For one final example, I thought I’d see what it’s like to render this entire graphic as a <canvas>.

Stack content is defined as a JavaScript object, including the label, position and tile order. This allows us to create a function that can render a layer without needing to duplicate the logic. We just need to remember to draw it in reverse order so that the first layer ends up on top.

Drawing on a canvas is not as straightforward as the other examples. We need to calculate exactly where we need to draw each line within the 2D context. We also need to factor in the time on an animation frame callback in order to work out where in the cycle the breathing animation is.

Technically the canvas will be responsive by default, as we’re just drawing a rasterised image into the page.

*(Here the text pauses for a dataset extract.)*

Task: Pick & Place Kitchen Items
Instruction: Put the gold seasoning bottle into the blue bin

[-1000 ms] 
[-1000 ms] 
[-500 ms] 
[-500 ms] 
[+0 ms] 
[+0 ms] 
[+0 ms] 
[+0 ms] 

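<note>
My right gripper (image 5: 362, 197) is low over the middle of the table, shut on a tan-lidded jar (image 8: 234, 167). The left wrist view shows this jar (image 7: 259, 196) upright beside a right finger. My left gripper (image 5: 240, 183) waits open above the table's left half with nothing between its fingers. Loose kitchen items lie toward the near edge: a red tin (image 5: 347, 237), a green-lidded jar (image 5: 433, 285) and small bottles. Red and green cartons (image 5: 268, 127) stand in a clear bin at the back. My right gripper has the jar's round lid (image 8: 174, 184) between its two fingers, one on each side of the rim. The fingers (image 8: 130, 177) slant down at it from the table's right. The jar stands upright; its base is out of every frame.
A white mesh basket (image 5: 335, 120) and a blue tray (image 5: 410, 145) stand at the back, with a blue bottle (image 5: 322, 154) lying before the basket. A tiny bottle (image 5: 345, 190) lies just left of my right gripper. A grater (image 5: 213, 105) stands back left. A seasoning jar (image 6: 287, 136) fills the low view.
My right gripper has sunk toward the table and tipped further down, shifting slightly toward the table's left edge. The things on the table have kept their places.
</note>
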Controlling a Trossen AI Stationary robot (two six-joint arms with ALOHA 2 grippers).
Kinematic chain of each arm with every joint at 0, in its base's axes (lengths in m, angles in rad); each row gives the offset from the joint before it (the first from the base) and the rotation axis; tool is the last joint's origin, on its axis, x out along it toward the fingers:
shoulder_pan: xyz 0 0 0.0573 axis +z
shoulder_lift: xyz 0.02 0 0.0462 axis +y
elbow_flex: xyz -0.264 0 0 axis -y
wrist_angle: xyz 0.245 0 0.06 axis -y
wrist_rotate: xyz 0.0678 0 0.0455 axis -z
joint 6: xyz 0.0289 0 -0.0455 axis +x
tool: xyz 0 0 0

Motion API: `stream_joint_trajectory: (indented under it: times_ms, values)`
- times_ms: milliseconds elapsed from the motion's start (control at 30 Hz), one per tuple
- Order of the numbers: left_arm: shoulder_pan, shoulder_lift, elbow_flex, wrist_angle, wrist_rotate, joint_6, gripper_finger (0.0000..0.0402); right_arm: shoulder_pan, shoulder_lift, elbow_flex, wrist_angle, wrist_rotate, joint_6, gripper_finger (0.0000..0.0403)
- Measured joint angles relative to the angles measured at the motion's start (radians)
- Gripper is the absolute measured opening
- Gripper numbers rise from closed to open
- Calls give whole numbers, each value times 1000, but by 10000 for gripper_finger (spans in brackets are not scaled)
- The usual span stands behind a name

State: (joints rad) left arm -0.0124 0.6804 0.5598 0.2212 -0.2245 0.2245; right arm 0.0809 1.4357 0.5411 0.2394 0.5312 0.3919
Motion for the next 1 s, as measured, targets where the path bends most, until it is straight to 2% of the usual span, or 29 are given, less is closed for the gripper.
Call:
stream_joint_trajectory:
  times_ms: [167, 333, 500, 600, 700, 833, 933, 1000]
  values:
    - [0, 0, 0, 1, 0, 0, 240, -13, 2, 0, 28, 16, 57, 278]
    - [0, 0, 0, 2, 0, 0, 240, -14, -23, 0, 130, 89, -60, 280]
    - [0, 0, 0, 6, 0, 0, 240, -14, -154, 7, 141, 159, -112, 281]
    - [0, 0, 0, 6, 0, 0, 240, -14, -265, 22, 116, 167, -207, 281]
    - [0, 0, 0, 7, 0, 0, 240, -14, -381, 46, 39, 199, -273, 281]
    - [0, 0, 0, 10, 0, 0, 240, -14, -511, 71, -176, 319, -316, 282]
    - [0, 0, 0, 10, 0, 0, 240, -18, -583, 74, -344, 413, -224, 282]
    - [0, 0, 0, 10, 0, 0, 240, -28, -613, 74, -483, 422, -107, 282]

We need to manually listen for size changes and adjust our drawing function ourselves to make sure we include the label if the canvas is wide enough.

While using a canvas gives us full reign here to do whatever fantastic visuals we’d like, it comes at a cost being entirely reliant on JavaScript. Any JavaScript failure means the entire graphic disappears. There’s no graceful degradation here. It’s also difficult to style, inaccessible by default and can potentially tank performance on lower-end devices if we’re not careful.

Conclusion

In this case, the boring answer wins. HTML and CSS give us flexibility, resilience, and accessibility by default. Any more complicated animations would be best served by bringing a library like GSAP or Framer into the mix to bring it to life.

The other options aren't wrong, just in this case the content is more valuable as part of the page. We just need to be considerate of how other people might choose to view that content and make sure we don’t get in their way as much as we can.